If on a winter's night a traveler
by Italo Calvino
We can't even tell you how much pleasure it gave us to write that heading. Because let's be honest: academics can be really, really annoying. And Lotaria is one of them.
Lotaria is Ludmilla's socially aggressive sister, and she's overbearing and obnoxious in almost everything she does. This is the kind of woman who's just totally exhausting: as our narrator tells us, "If you start arguing, she'll never let you go" (5.17).

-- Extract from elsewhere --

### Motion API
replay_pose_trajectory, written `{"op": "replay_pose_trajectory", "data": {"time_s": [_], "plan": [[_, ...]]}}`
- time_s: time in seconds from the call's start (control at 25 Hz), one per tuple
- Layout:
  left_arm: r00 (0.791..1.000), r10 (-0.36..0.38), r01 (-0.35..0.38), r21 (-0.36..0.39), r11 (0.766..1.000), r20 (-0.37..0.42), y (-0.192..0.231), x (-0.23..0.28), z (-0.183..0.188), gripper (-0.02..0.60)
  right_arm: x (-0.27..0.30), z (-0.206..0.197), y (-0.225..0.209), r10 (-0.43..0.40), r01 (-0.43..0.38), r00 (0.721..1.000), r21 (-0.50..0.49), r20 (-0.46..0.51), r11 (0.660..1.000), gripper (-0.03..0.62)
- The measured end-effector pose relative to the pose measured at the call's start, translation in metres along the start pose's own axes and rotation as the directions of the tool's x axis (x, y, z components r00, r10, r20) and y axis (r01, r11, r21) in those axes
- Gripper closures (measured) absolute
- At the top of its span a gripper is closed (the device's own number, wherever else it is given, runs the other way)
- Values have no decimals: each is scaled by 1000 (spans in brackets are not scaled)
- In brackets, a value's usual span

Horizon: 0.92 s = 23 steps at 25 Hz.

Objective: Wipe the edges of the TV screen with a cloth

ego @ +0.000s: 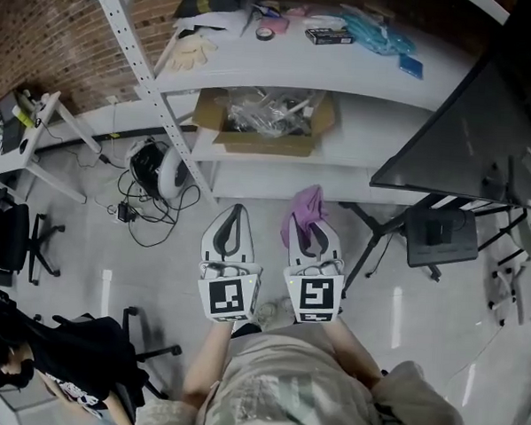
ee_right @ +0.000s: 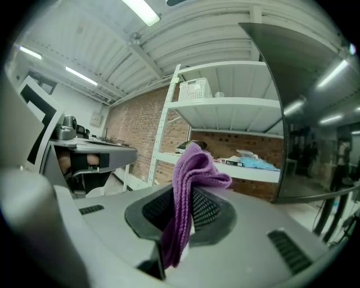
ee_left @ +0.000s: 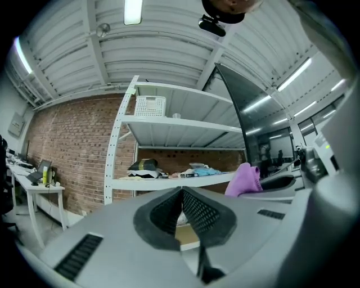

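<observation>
Head view: looks down on the left gripper (ego: 236, 211) and right gripper (ego: 311, 238) side by side over bare floor (ego: 156, 272), with the dark TV screen (ego: 470, 129) well off to the right and open floor in between. Left gripper view: shows jaws pressed together with nothing inside. Right gripper view: shows jaws pinched on the purple cloth (ee_right: 190, 180), top flopping over, the TV screen's edge rising at the right, well apart from it.
</observation>
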<state>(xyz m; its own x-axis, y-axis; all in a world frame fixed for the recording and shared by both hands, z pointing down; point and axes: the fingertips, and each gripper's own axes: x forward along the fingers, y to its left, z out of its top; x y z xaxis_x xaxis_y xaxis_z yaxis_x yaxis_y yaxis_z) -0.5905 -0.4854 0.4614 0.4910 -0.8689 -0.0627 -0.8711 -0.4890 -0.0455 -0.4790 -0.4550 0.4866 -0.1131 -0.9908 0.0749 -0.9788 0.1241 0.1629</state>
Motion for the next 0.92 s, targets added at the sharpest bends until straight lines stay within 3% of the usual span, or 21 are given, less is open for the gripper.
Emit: {"op": "replay_pose_trajectory", "data": {"time_s": [0.36, 0.92], "plan": [[1000, 11, -11, -3, 1000, -9, -3, -13, -4, 566, -4, 2, 27, 70, -70, 998, -13, -4, 997, 533], [996, 81, -79, 36, 996, -34, 13, -26, -10, 566, 10, -12, 17, 105, -104, 993, 17, -51, 994, 533]]}}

In fact, it's difficult to read about her without feeling that Calvino is taking a shot at the politically motivated female students who had become a significant part of universities when this book was first published in 1979.
Unlike Ludmilla, Lotaria doesn't read to enjoy, just to analyze books for their general theme-based content. When you try to explain a book to her, for example, you quickly learn that "Lotaria wants to know the author's position with regard to Trends of Contemporary Thought and Problems That Demand a Solution" (5.14). Ugh. Don't you just hate that? And this critical portrait of Lotaria's reading reaches its most ridiculous when Lotaria starts feeding books into a machine that can analyze them "according to all Codes, Conscious and Unconscious, and in which all Taboos are eliminated, the ones imposed by the dominant Sex, Class, and Culture" (5.17). Talk about taking the pleasure out of reading.

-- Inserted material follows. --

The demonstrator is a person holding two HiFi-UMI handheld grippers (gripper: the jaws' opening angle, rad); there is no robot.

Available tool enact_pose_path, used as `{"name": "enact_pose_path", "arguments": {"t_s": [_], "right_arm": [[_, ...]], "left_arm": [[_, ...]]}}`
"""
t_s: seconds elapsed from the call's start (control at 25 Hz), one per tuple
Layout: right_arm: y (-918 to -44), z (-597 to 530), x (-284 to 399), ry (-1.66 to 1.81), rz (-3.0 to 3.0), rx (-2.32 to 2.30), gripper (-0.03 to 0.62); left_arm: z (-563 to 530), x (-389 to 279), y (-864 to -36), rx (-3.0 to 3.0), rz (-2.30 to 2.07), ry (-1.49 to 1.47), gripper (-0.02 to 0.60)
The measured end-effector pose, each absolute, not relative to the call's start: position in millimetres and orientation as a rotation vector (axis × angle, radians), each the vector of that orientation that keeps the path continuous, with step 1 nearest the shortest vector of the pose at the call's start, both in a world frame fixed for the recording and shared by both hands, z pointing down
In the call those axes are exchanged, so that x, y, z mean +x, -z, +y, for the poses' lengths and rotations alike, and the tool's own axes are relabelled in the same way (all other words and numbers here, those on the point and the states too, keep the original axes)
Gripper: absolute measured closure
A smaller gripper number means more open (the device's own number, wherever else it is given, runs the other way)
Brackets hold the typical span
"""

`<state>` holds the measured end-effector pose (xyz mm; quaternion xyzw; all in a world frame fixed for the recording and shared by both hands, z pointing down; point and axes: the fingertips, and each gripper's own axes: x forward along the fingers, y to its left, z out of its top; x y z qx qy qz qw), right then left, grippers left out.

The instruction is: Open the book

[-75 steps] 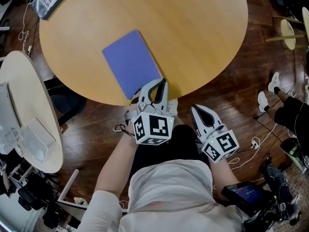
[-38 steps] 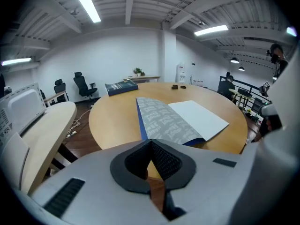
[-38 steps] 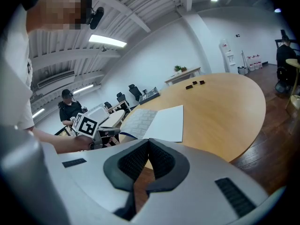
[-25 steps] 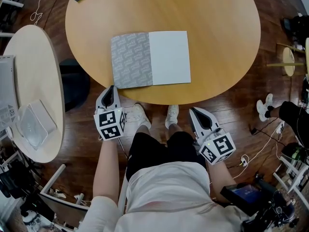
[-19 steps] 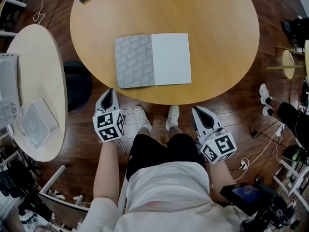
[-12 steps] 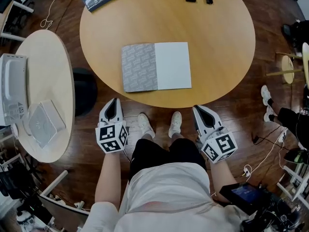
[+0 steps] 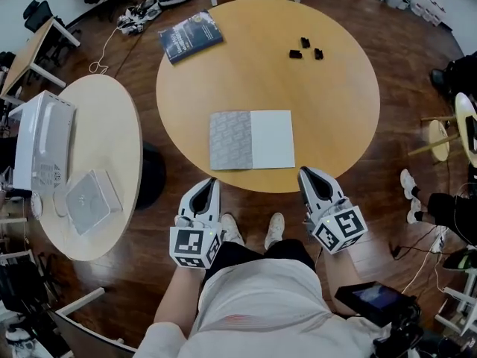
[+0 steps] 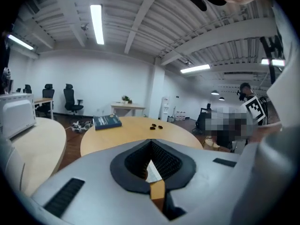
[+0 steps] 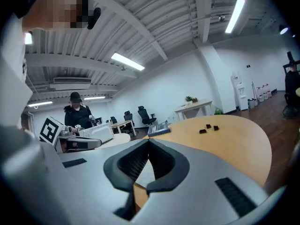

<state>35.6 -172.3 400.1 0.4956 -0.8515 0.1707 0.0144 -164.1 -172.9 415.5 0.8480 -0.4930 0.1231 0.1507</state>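
Observation:
The book (image 7: 252, 139) lies open near the front edge of the round wooden table (image 7: 328, 103), with a grey patterned page on the left and a blank white page on the right. Both grippers hang below the table's front edge, off the book. In the head view my left gripper (image 7: 211, 183) sits just left of the book's near edge, jaws together and empty. My right gripper (image 7: 307, 174) is at the book's right, also shut on nothing. In the left gripper view (image 8: 150, 143) and the right gripper view (image 9: 149, 143) the jaws meet, with a sliver of white page behind them.
A dark blue book (image 7: 191, 36) lies at the table's far left and three small black pieces (image 7: 304, 48) at the far side. A pale side table (image 7: 112, 125) at left carries a white machine (image 7: 41, 144) and a clear box (image 7: 92, 198). Someone's shoes (image 7: 408, 189) are at right.
The book went from shut with its blue cover up to lying open. My left gripper has come off its edge and back below the table. The head view has pulled back.

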Motion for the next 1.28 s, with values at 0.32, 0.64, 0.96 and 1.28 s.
{"name": "enact_pose_path", "arguments": {"t_s": [0.32,0.64,0.96,1.28], "right_arm": [[-313.0,-180.7,36.3,-0.323,-2.778,1.568,0.591],[-257.6,-171.5,41.2,-0.174,-2.817,1.601,0.591],[-249.6,-159.4,43.4,-0.142,-2.835,1.587,0.591],[-247.9,-148.6,55.3,-0.103,-2.839,1.534,0.591]], "left_arm": [[-183.0,-161.0,-311.8,2.587,-1.488,-0.172,0.572],[-181.6,-152.2,-276.2,2.647,-1.458,-0.081,0.571],[-178.2,-144.1,-268.0,2.659,-1.458,-0.082,0.572],[-164.9,-136.4,-261.1,2.64,-1.524,-0.068,0.572]]}}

Calvino seems to be criticizing not just academics with hoity-toity opinions, but also anyone who comes to a book with pre-conceived notions of what they should find inside. That's right. Lotaria's greatest academic sin is that she brings an agenda to her reading, just using books to confirm beliefs that she already had before she started reading. Her sister Ludmilla reads books with an open mind, receptive to sudden surprises. Calvino seems to value Ludmilla's style of reading, but Lotaria finds it "escapist and regressive" (15.87)—in other words, socially irresponsible.

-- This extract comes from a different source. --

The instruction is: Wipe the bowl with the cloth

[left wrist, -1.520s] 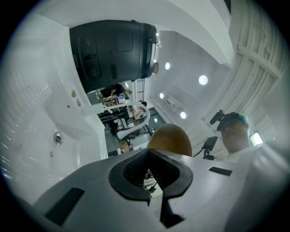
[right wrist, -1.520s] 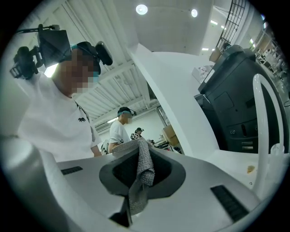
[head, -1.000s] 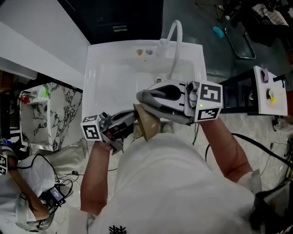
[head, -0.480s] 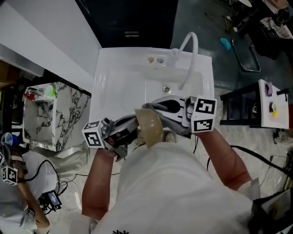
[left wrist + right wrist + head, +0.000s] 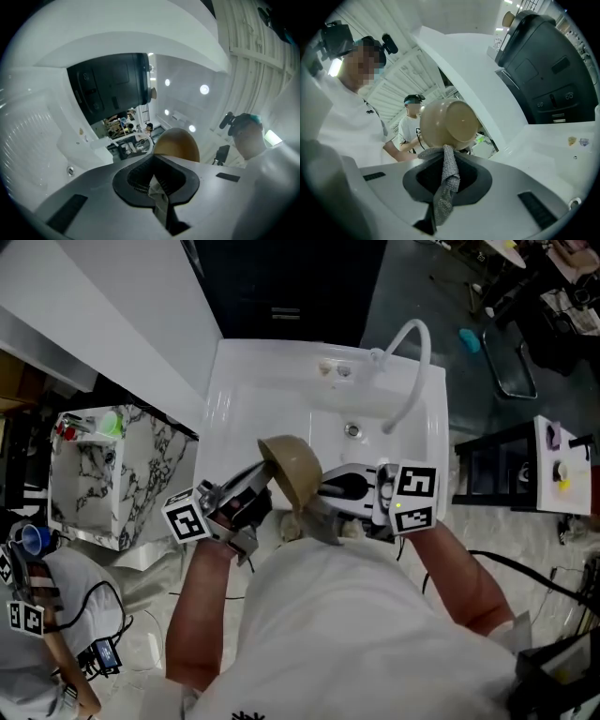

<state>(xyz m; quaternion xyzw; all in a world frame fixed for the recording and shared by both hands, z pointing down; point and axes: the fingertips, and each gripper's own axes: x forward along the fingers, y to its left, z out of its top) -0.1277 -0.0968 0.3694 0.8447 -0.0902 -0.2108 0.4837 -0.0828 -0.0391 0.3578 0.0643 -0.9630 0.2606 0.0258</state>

A little hypocritical, right? Calvino would argue that Lotaria's narrow agenda actually makes her more of a passive reader than Ludmilla, who is willing to engage a book on any terms. Zing.
P.S. Doesn't academia sometimes teach us to read in the Lotaria way, though? Absolutely. Many classes don't ask you to explain why a book is enjoyable, but only to identify the book's "problems" and debate them. Calvino clearly isn't a fan of this style of teaching and learning.